ASSIGNMENT ▸
Copy the lines below exactly, starting at the one with "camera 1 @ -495" and ending at the one with "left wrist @", and leave out any picture.

[Stored dataset items]
══════════════════════════════
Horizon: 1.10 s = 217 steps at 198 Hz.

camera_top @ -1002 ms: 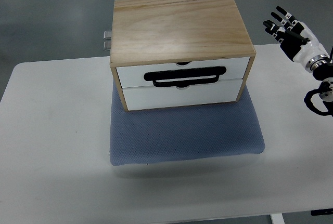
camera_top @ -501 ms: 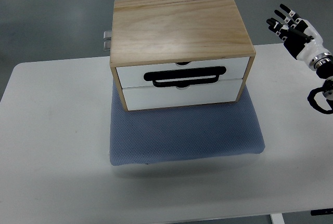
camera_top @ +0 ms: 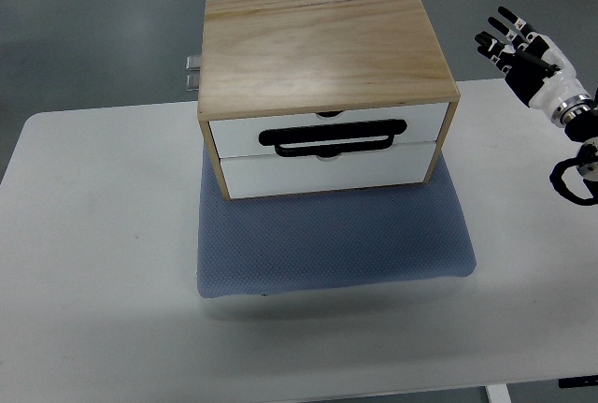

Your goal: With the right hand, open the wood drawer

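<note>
- Approach step: white-and-black right hand hovers well right of the pale wooden two-drawer box, fingers spread, holding nothing.
- Box sits shut on a blue-grey mat on the white worktop.
- Next, probably: reach the black handle and hook it.

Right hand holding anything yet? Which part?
Nothing. The right hand is open, fingers spread, apart from the drawer box and its black handle.
</note>
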Motion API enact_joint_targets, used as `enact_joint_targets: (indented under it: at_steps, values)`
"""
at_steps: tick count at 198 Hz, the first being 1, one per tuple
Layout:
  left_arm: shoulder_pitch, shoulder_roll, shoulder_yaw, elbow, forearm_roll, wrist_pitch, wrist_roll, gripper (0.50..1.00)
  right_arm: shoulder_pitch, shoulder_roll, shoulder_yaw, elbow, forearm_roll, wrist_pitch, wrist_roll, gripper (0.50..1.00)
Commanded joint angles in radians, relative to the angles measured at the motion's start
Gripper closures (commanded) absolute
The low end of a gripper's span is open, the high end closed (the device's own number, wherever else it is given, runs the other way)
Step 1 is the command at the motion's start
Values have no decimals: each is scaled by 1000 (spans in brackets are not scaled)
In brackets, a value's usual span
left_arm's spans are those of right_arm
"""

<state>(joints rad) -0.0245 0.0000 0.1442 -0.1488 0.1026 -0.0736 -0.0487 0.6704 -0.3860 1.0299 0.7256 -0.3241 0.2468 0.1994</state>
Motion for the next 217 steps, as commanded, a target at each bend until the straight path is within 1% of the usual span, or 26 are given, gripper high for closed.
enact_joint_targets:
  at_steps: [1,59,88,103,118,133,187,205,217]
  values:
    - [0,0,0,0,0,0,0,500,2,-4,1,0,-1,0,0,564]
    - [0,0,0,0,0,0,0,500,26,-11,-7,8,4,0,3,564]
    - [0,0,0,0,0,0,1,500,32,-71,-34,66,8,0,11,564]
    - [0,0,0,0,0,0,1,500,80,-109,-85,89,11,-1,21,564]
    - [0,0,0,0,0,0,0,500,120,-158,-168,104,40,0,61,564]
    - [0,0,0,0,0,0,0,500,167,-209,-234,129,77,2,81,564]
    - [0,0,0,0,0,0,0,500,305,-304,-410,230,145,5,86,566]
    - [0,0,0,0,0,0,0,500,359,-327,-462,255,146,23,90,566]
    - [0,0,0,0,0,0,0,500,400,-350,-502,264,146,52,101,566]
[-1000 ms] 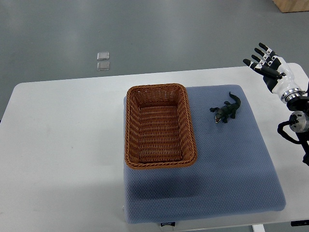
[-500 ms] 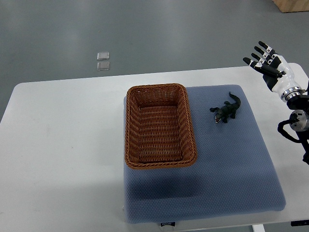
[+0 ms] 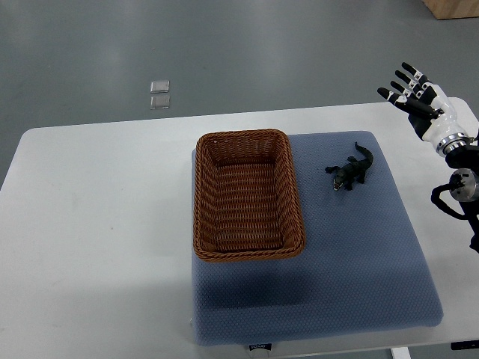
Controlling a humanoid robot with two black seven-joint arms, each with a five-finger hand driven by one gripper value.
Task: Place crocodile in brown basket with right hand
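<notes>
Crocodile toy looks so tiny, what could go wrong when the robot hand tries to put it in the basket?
1. The crocodile is small and lies flat on the soft blue mat, so the right robot hand, open and well off to the side, might pinch mat or miss.
2. Its thin tail sticks out, so a grip there may slip.
3. The brown basket has raised walls, so a low carry could bump the rim and drop the toy outside.

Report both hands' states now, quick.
Right hand: open, fingers spread, holding nothing, off to the right of the crocodile.
Left hand: not in view.
</notes>
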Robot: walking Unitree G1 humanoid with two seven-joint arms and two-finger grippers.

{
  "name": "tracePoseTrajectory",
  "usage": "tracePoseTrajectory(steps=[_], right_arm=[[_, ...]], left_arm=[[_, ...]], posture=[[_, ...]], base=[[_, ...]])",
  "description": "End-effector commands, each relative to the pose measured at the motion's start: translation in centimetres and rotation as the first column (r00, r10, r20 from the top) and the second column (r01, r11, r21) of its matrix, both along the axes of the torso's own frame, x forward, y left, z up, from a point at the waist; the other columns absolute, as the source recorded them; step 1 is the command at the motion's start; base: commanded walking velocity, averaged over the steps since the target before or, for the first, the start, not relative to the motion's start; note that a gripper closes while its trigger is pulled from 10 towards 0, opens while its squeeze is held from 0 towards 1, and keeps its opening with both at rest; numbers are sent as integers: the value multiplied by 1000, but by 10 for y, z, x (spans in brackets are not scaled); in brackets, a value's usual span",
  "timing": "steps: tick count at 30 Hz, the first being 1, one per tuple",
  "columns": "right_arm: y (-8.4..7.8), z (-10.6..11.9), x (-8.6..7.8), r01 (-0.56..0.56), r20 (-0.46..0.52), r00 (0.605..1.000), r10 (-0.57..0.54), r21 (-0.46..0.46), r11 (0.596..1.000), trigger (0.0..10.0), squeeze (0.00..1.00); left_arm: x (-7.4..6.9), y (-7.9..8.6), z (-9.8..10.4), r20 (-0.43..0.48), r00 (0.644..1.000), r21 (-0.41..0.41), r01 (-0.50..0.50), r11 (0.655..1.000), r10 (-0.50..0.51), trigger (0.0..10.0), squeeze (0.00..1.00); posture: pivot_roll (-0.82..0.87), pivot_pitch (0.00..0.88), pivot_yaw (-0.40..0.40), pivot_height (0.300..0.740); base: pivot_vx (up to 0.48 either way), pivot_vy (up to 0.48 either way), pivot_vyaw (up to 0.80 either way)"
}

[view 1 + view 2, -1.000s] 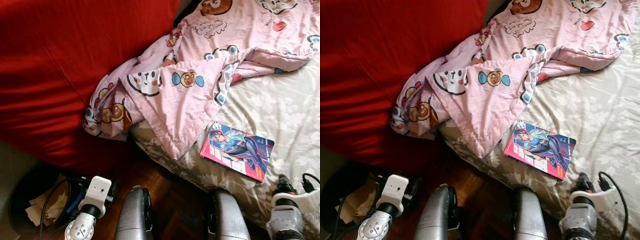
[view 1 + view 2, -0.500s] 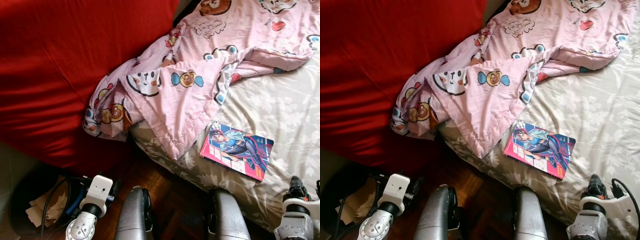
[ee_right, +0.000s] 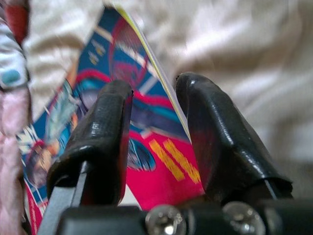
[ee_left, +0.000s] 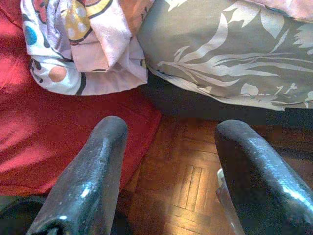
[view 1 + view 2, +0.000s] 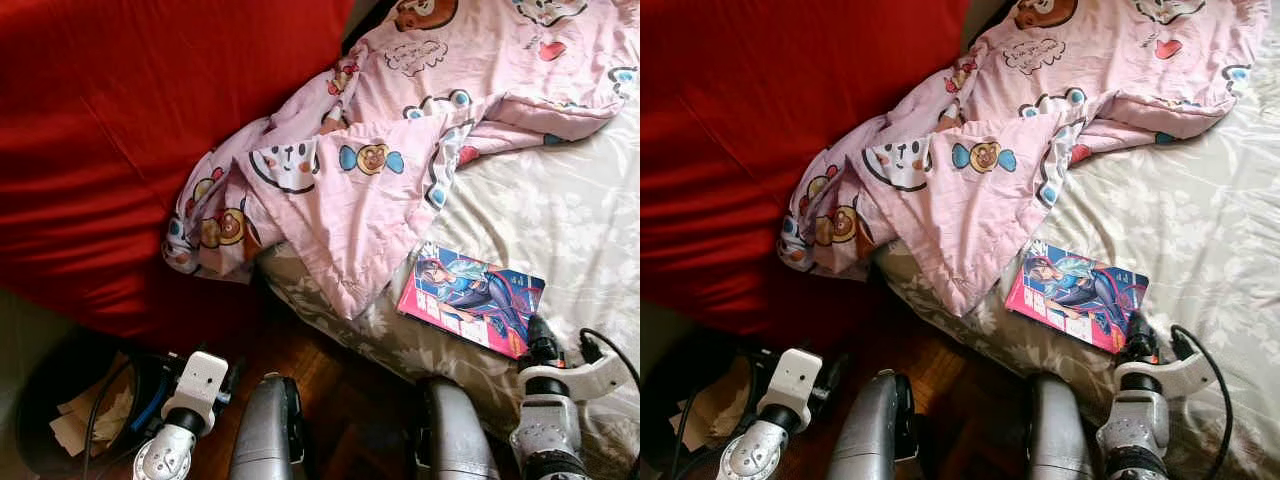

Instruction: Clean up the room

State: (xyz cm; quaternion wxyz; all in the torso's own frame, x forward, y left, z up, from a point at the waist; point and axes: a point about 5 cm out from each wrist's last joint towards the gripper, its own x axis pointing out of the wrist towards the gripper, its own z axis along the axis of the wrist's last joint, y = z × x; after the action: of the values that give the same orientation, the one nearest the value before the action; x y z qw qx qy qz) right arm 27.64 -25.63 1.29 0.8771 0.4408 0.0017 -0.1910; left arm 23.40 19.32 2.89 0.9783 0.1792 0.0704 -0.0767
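A comic book [image 5: 470, 295] with a pink and blue cover lies flat on the grey floral bed sheet [image 5: 560, 210], near the bed's front edge. My right gripper [image 5: 540, 338] is at the book's near right corner. In the right wrist view its two black fingers [image 3: 102, 127] stand a little apart, open, with the book's edge [image 3: 161, 78] running between them. My left gripper [image 4: 171, 132] hangs open over the parquet floor [image 4: 190, 171] by the bed's corner, holding nothing.
A crumpled pink cartoon blanket [image 5: 370, 170] covers the bed's left part and droops over its corner. A big red cushion [image 5: 120, 130] lies to the left. A dark bin [image 5: 60, 400] with paper scraps stands at the lower left.
My right gripper first dropped back to the lower right, then came forward and left up to the book's near corner. The left arm stayed put.
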Motion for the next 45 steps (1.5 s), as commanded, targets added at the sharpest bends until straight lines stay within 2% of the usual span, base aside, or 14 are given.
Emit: tracePoseTrajectory(steps=[1, 7, 19, 24, 29, 31, 37, 40, 45], right_arm=[[12, -13, -6, -40, -63, 997, 42, 36, 999, 10000, 0], [19, -18, -7, -51, -110, 992, 57, 49, 997, 10000, 0], [12, -23, -14, 2, -115, 993, 7, 78, 997, 10000, 0], [7, -28, -23, 42, -105, 994, -32, 95, 995, 10000, 0], [7, -31, -27, 35, -110, 994, -23, 105, 994, 10000, 0], [9, -33, -29, 11, -111, 994, 2, 116, 993, 10000, 0], [38, -50, -36, -139, -193, 965, 177, 197, 970, 10000, 0], [47, -53, -36, -157, -193, 959, 209, 254, 954, 10000, 0], [50, -54, -36, -145, -202, 957, 210, 293, 945, 10000, 0]], left_arm=[[-10, 7, -9, -45, 999, 38, -10, 999, 12, 10000, 0], [-10, 9, -8, -41, 999, 44, -12, 999, 14, 10000, 0], [-14, 10, -9, -46, 999, 58, -4, 998, 7, 10000, 0], [-16, 8, -9, -46, 999, 80, 21, 997, -18, 10000, 0], [-17, 8, -9, -48, 999, 82, 23, 996, -19, 10000, 0], [-17, 7, -9, -49, 999, 84, 24, 996, -20, 10000, 0], [-17, 5, -9, -45, 998, 109, 51, 993, -46, 10000, 0], [-17, 6, -7, -40, 998, 119, 49, 992, -44, 10000, 0], [-17, 7, -7, -37, 998, 125, 46, 991, -42, 10000, 0]], posture=[[19, 281, 158, 605], [35, 285, 161, 605], [39, 298, 163, 605], [42, 303, 164, 605], [40, 306, 163, 605], [41, 306, 163, 605], [49, 307, 166, 605], [61, 306, 169, 605], [71, 305, 172, 605]], base=[[0, 0, 0], [0, 0, 0], [0, 0, 0], [0, 0, 0], [0, 0, 0], [0, 0, 0], [0, 0, 0], [0, 0, 0], [0, 0, 0]])
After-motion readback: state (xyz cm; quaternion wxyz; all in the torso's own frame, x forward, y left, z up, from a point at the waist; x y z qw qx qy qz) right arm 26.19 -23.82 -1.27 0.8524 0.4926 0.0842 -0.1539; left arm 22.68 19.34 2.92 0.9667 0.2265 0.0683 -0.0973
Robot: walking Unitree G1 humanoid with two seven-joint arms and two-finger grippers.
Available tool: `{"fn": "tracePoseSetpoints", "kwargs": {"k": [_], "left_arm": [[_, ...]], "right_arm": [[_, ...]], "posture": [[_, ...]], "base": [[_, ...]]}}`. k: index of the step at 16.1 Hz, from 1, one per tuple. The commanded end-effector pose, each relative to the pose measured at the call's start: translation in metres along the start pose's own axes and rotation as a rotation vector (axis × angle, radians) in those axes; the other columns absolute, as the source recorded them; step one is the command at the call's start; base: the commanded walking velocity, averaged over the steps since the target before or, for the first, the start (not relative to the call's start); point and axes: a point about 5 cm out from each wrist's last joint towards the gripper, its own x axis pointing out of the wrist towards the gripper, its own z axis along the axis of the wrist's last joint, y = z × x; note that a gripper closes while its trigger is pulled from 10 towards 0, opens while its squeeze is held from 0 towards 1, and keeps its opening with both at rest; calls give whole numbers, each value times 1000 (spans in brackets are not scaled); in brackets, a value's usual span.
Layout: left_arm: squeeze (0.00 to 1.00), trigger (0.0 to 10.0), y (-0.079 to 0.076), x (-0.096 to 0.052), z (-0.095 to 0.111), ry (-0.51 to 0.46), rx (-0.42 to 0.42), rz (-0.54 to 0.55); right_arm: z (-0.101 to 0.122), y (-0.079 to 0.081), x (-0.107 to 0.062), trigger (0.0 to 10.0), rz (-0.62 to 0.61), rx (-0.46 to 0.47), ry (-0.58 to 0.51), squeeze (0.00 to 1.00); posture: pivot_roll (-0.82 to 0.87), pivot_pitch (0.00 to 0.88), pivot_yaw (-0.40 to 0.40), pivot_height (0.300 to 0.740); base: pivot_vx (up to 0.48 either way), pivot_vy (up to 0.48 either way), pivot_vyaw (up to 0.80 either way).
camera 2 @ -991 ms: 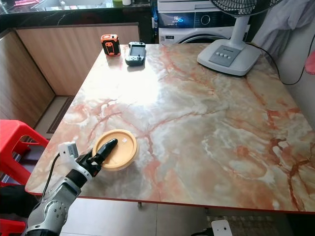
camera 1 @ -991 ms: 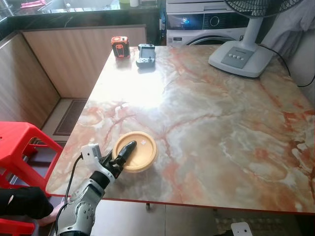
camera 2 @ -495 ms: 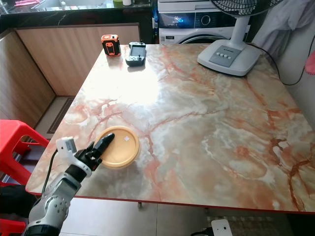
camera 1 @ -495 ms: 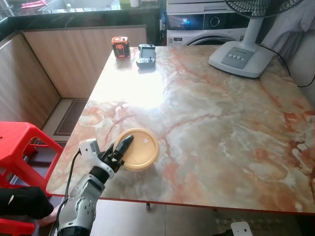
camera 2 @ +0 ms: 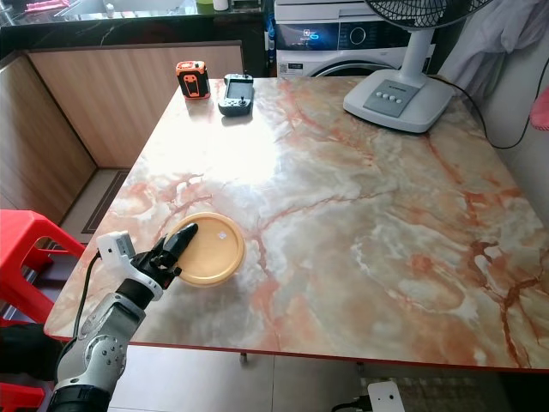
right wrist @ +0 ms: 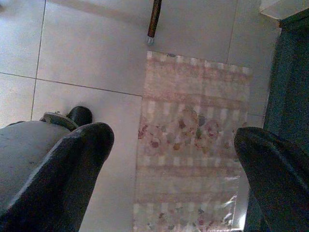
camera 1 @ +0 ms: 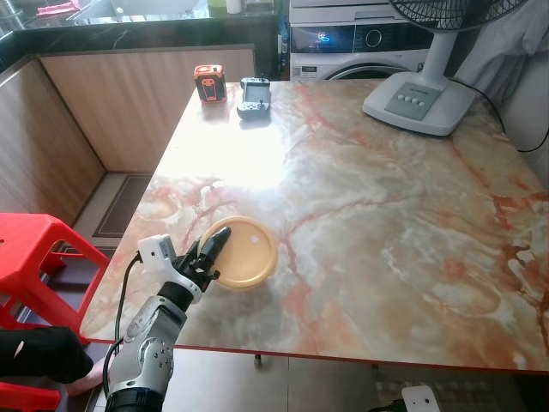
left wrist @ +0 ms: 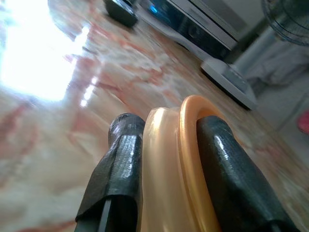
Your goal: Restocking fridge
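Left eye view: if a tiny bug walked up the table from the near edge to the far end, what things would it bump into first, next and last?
Left gripper pinching the yellow lid → a long stretch of bare marble table → the orange-and-black gadget and grey game controller → the white fan base over on the right.

Pinched on the near rim of the orange lid (camera 1: pixel 244 252) by the left gripper (camera 1: pixel 208 253). Ahead of the claw, wide bare marble table (camera 1: pixel 369 223); well beyond it an orange device (camera 1: pixel 208 82), a handheld console (camera 1: pixel 254 94) and a fan base (camera 1: pixel 420 101). Beside the arm, off the table edge, a red stool (camera 1: pixel 34 257).
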Motion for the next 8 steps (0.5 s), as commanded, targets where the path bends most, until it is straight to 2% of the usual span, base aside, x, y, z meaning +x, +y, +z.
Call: {"fn": "tracePoseSetpoints", "kwargs": {"k": [1,2,3,4,5,8], "left_arm": [[0,0,7,-2,2,-13,23,58],[0,0,7,-1,8,-42,29,71],[0,431,1,1,21,-95,32,49],[0,431,-6,2,27,-124,32,19],[0,10000,-13,2,32,-129,43,-9],[0,10000,-32,-1,34,-126,9,-71]], "right_arm": [[-3,4,-1,10000,6,19,10,0],[-3,4,-1,10000,6,20,10,0],[-3,5,-1,10000,7,28,8,0],[-3,6,-1,10000,7,35,5,0],[-3,6,-1,10000,8,43,4,0],[-7,10,-2,10000,10,60,13,0]], "posture": [[96,45,46,740],[95,40,49,740],[96,29,53,740],[95,21,56,740],[95,8,63,740],[96,0,72,740]], "base": [[0,0,0],[0,0,0],[0,0,0],[0,0,0],[0,0,0],[0,0,0]]}}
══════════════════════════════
ANSWER FOR THE TASK ▸
camera 1 @ -495 ms: 
camera 2 @ +0 ms: 
right wrist @ +0 ms: 
camera 1 @ +0 ms: 
left wrist @ +0 ms: 

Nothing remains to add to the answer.